Joe Wells attended Evergreen College where he used both a gas chromatograph and mass spectrometer to analyze the chemical composition of different beers. Evergreen College allows students to develop their own major. While many claim to have majored in "Beer" during their college days, Joe Wells is one the few who's actually done so. After graduating with his self-designed Brewing Science major and a brief stint at a pharmaceutical firm, he was hired at Hangar 24 to run the brewery's laboratory.
One of his latest projects involves Chandelle, a barrel-aged sour Hangar 24 just released. "Sour beer is what made me want to work in a brewery," says Wells. "Creating a balanced and drinkable sour beer is equal parts art and science." Chandelle starts as blond ale brewed with malted and unmalted wheat, infused with 850 pounds of Golden Sweet apricots and poured into freshly used Sauvignon Blanc wine barrels. The base beer is designed to have a large amount of very specific fermentable sugars to be consumed by an assortment of wild yeasts and bacteria added into the barrel. These organisms living inside the barrel slowly create their own signature flavor, producing acidity, funk, fruitiness and tart, sour flavors that give these beers their wonderfully unique and complex flavors.
For barrel-aged beers, Wells analyzes the pH and specific gravity. "We check pH as well as measuring titratable acidity to get a better idea of acidic flavor," he explains. "We monitor gravity of the beer using a digital density meter, finding the maximum attenuation the wild biota will accomplish."
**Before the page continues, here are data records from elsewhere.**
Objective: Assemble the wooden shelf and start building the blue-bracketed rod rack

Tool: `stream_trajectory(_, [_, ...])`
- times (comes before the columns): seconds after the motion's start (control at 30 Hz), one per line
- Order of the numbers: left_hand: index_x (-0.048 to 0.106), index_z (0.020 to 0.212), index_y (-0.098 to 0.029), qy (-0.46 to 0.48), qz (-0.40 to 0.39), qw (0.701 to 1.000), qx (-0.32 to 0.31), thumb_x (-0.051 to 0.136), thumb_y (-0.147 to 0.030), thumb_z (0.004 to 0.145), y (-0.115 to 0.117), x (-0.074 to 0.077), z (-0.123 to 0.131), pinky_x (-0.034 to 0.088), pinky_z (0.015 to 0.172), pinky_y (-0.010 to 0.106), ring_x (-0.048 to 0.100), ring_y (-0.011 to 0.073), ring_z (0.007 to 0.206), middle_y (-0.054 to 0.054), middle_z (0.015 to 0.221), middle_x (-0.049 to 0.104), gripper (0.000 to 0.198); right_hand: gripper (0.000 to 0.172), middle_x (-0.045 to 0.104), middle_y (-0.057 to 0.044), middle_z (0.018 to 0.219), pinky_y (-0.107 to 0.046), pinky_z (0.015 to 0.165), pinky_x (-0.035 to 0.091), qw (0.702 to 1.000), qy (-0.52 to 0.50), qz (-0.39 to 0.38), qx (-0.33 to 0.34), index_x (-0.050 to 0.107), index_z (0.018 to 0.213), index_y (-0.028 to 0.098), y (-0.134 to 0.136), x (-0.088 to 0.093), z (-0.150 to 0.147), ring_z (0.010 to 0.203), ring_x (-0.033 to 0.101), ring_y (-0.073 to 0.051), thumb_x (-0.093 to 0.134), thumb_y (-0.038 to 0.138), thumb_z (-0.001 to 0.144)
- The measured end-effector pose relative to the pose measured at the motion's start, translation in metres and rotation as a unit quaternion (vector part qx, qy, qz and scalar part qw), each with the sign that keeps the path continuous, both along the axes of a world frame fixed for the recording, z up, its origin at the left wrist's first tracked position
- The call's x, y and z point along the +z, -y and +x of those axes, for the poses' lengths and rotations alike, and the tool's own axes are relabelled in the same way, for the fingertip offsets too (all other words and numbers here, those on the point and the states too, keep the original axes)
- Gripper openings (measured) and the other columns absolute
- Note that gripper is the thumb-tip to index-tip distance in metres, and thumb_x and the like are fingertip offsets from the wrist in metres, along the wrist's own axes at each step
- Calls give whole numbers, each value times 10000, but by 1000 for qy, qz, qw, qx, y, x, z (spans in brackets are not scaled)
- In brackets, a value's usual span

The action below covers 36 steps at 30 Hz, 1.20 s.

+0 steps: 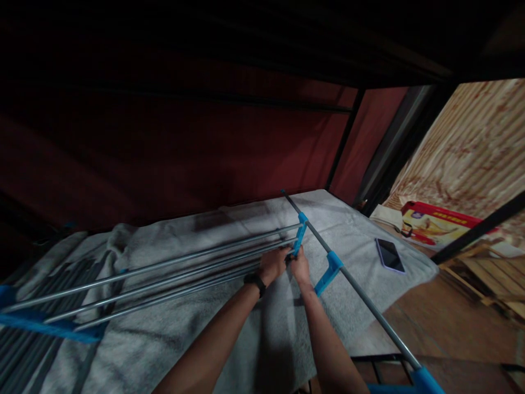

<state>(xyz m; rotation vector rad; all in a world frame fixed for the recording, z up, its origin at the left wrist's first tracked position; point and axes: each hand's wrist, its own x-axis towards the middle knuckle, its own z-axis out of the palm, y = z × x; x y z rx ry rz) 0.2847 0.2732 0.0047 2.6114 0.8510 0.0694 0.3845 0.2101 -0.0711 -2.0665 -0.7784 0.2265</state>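
A partly joined frame of metal tubes and blue plastic brackets lies over a grey blanket. My left hand (273, 265), a dark band on its wrist, is closed around the end of the nearest metal tube (172, 297). Close beside it, my right hand (300, 267) pinches the lower end of a blue bracket (301, 234). Fingers hide the spot where tube and bracket meet. This bracket sits on a long crosswise tube (365, 293), which carries a second blue bracket (330, 271) near my right forearm. At the far left, a blue end piece (53, 326) holds the other tube ends.
Several loose tubes (24, 350) lie at the left on the grey blanket (151, 235). A phone (389, 255) rests to the right. Dark metal posts (346, 139) frame the bed. Beyond are a red and yellow box (438, 225) and a wooden pallet (488, 273).
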Motion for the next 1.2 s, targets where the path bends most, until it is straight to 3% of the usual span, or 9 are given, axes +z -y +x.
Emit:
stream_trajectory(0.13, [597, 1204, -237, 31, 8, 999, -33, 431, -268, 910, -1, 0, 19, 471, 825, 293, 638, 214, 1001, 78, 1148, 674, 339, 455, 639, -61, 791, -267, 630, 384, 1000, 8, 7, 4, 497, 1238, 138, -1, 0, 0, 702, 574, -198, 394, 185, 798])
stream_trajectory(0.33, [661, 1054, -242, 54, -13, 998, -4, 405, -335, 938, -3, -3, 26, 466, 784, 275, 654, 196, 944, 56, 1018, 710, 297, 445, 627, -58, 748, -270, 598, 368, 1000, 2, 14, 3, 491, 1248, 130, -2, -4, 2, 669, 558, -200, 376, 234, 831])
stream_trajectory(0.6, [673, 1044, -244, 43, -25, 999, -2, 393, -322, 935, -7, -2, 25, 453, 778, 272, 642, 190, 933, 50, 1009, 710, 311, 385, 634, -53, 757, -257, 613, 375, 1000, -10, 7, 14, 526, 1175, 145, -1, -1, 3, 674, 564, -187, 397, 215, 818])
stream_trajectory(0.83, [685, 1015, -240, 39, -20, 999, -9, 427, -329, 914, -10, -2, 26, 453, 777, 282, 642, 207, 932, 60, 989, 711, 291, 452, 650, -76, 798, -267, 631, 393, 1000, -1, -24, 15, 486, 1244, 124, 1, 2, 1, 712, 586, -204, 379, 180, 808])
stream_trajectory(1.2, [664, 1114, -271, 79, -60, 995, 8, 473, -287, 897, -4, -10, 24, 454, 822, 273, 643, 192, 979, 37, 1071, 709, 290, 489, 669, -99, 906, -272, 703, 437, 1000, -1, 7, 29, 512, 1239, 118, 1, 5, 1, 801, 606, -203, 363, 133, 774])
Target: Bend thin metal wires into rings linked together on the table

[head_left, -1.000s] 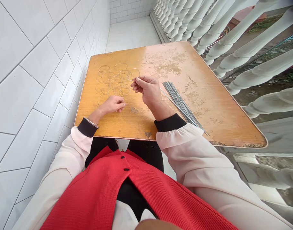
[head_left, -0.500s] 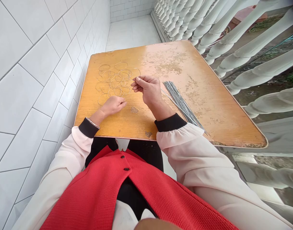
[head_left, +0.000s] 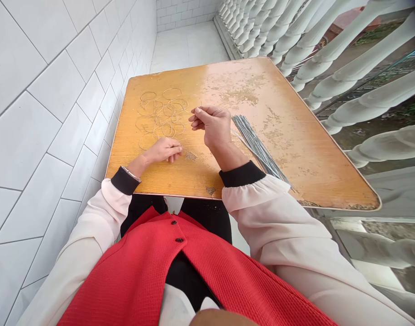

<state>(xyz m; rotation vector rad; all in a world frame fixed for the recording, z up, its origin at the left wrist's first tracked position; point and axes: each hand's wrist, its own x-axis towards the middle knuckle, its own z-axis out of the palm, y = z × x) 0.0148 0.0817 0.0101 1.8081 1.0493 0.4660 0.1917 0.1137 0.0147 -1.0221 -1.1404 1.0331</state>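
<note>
My right hand point(head_left: 216, 124) is closed in a pinch, raised over the middle of the table. A thin wire point(head_left: 200, 100) curves up from its fingertips; the rest of that wire is mostly hidden behind the hand. Lower and to the left, my left hand point(head_left: 164, 150) hovers close to the tabletop, loosely bent, its fingers slightly apart and nothing visible in them. Just beyond it lie several thin wire rings point(head_left: 166, 130), spread and overlapping. A bundle of straight grey wires point(head_left: 258, 147) rests to the right of my right wrist.
The worn orange table point(head_left: 180, 181) has peeled, faded patches on its right side. A white tiled wall point(head_left: 71, 99) runs close along the left. White balusters point(head_left: 363, 97) stand along the right, and pale floor point(head_left: 187, 45) stretches beyond the far edge.
My right hand has shifted slightly right with the wire. My left hand has moved a little right, and its fingers have loosened and spread somewhat.
</note>
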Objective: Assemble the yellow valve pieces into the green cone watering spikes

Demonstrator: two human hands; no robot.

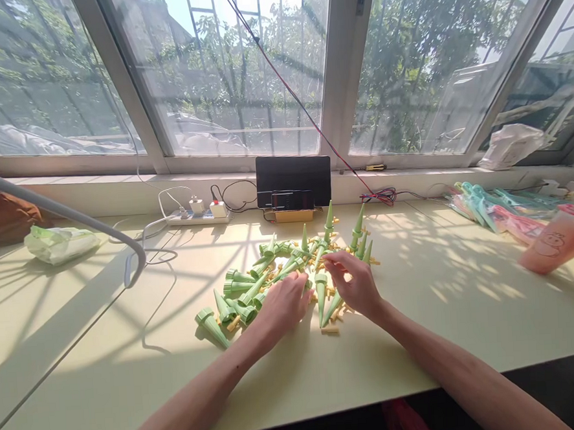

Is there a particular reading he's looking for? Not exactly. The beer is brewed with a final pH and specific gravity in mind and then the brewery "lets time do what it does". The main thing Wells is looking for is a stable pH and specific gravity over a 1-2 month period. "Wild yeast can stop for a period and then restart", says Wells. Bottling the beer too early can lead to over carbonated bottles or undeveloped flavors. While Hangar 24 depends on critical measurements on their barrel-aged beers to help them determine when they are ready, there's still no replacement for the brewer's taste buds. "Our most accurate, complex, and delicate analytic instrument is contained in our heads, and we sample and taste the beer as we go until it tells us what it wants to be," states Wells. "Instrumentation won't really tell you what it tastes like, or how it feels on your palate."
Joe Wells also discussed with me the current cutting edge of brewing science, where breweries are delving deeper to analyze the biota within the barrel through recent developments in Polymerase Chain Reaction (PCR) technologies. PCR equipment is perhaps best known for being used in crime labs to amplify a few strands of DNA to identify suspects. As the technology has matured, PCR instrumentation which once cost a few hundred thousands dollars is now available for a tenth of that cost, putting it within the price range of the largest craft breweries. In the hands of a brewer, PCR determines what yeasts are active inside the barrel or what bacteria are present. The processes that create sour ales, mysterious unseen forces to brewers centuries ago are now captured in digital readouts giving further insight into what the final product might taste like. Large craft breweries using PCR to track their brewing process include New Belgium, Boulevard Brewing, and Allagash. Given the substantial investment in Goose Island's barrel-aging program since being acquired by Anheuser-Busch, it's a pretty safe bet Goose Island uses PCR as well.
Given all the technological developments to analyze beer aging away in the barrel, will the day come when brewers simply rely on a bunch of sensors to determine when the beer is ready? "I sure hope not," laughed Wells when I asked him that. "That would remove all the fun from this.